- WHAT IS REQUIRED -
Down to the last line, set down the material below exactly; skip the pictures.

- PROVIDED DATA -

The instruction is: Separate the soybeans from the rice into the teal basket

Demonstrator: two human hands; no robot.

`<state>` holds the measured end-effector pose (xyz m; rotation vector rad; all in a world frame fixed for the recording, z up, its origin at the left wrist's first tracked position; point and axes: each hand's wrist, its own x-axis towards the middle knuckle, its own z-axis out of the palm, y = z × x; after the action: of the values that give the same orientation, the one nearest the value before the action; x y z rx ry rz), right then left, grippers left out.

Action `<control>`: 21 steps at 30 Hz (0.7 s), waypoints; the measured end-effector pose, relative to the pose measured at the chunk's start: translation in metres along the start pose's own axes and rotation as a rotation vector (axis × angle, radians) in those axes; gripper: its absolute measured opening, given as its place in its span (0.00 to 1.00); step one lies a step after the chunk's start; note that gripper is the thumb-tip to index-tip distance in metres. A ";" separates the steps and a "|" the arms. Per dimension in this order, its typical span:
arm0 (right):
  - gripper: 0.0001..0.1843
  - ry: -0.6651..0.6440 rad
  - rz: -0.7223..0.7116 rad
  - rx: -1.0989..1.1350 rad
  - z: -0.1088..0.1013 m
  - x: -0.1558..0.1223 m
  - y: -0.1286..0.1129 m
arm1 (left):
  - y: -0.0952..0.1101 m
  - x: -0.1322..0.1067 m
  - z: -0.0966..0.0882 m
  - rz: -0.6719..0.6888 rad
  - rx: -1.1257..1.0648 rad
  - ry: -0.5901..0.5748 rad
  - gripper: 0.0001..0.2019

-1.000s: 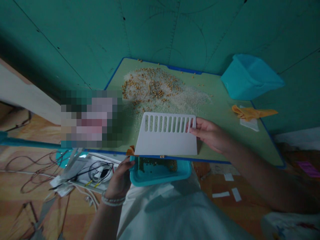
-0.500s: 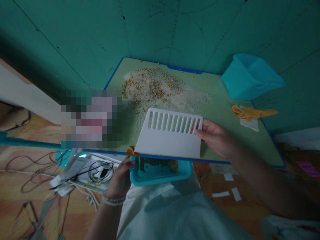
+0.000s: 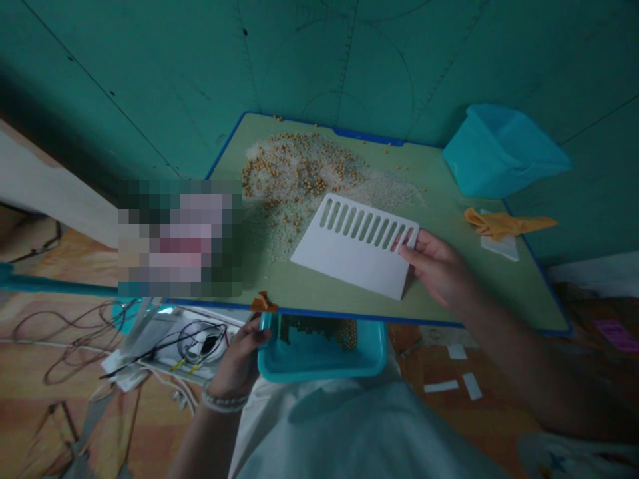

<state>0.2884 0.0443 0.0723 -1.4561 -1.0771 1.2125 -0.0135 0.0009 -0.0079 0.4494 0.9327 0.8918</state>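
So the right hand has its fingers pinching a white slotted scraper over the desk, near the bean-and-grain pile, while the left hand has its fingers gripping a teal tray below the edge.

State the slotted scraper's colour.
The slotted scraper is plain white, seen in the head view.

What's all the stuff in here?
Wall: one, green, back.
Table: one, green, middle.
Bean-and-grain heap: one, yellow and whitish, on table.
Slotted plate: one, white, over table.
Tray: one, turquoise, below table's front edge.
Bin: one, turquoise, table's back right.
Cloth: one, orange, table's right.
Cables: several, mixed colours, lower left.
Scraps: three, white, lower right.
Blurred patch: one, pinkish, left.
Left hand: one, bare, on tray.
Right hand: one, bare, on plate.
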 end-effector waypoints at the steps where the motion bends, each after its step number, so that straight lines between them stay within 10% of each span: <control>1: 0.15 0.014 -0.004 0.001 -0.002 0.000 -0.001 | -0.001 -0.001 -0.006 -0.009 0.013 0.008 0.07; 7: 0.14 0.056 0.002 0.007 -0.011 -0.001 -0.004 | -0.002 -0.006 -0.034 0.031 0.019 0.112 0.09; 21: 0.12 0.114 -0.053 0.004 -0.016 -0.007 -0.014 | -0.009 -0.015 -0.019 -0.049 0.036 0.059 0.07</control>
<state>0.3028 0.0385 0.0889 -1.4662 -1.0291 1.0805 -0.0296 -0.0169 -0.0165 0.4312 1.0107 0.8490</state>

- WRITTEN RESPONSE -
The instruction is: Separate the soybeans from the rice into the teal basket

Demonstrator: two human hands; no robot.

`<state>` holds the measured end-effector pose (xyz m; rotation vector rad; all in a world frame fixed for the recording, z up, its origin at the left wrist's first tracked position; point and axes: each hand's wrist, its own x-axis towards the middle knuckle, its own z-axis out of the palm, y = z × x; after the action: of the values that give the same orientation, the one nearest the value before the action; x y z rx ry rz), right then left, grippers left out.

Action `<control>`: 21 steps at 30 Hz (0.7 s), waypoints; the measured end-effector pose, relative to the pose measured at the chunk's start: translation in metres along the start pose's own axes and rotation as a rotation vector (axis × angle, radians) in those axes; gripper: its absolute measured opening, given as its place in its span (0.00 to 1.00); step one lies a step after the chunk's start; note that gripper is the thumb-tip to index-tip distance in metres. A ";" separates the steps and a "|" the arms. Per dimension in this order, its typical span:
arm0 (right):
  - gripper: 0.0001..0.1843
  - ry: -0.6651..0.6440 rad
  - rz: -0.7223..0.7116 rad
  - rx: -1.0989..1.1350 rad
  - z: -0.1088..0.1013 m
  - x: -0.1558..0.1223 m
  - y: -0.1286..0.1129 m
arm1 (left):
  - y: -0.0952..0.1101 m
  - x: -0.1322..0.1067 m
  - z: -0.0966..0.0882 m
  - rz: -0.6719..0.6888 rad
  - rx: -1.1257..1.0648 rad
  - ry: -0.5901..0.5748 rad
  - gripper: 0.0001..0.2019

-1.000s: 
-0.500s: 
+0.000s: 

<state>0.2884 0.0443 0.0723 -1.4561 -1.0771 1.2125 -0.0135 0.0009 -0.0079 0.4494 0.9327 0.8918</state>
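So the right hand has its fingers pinching a white slotted scraper over the desk, near the bean-and-grain pile, while the left hand has its fingers gripping a teal tray below the edge.

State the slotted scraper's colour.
The slotted scraper is plain white, seen in the head view.

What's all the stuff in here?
Wall: one, green, back.
Table: one, green, middle.
Bean-and-grain heap: one, yellow and whitish, on table.
Slotted plate: one, white, over table.
Tray: one, turquoise, below table's front edge.
Bin: one, turquoise, table's back right.
Cloth: one, orange, table's right.
Cables: several, mixed colours, lower left.
Scraps: three, white, lower right.
Blurred patch: one, pinkish, left.
Left hand: one, bare, on tray.
Right hand: one, bare, on plate.
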 end-effector waypoints at the steps where the motion bends, each after its step number, so that straight lines between them stay within 10% of each span: <control>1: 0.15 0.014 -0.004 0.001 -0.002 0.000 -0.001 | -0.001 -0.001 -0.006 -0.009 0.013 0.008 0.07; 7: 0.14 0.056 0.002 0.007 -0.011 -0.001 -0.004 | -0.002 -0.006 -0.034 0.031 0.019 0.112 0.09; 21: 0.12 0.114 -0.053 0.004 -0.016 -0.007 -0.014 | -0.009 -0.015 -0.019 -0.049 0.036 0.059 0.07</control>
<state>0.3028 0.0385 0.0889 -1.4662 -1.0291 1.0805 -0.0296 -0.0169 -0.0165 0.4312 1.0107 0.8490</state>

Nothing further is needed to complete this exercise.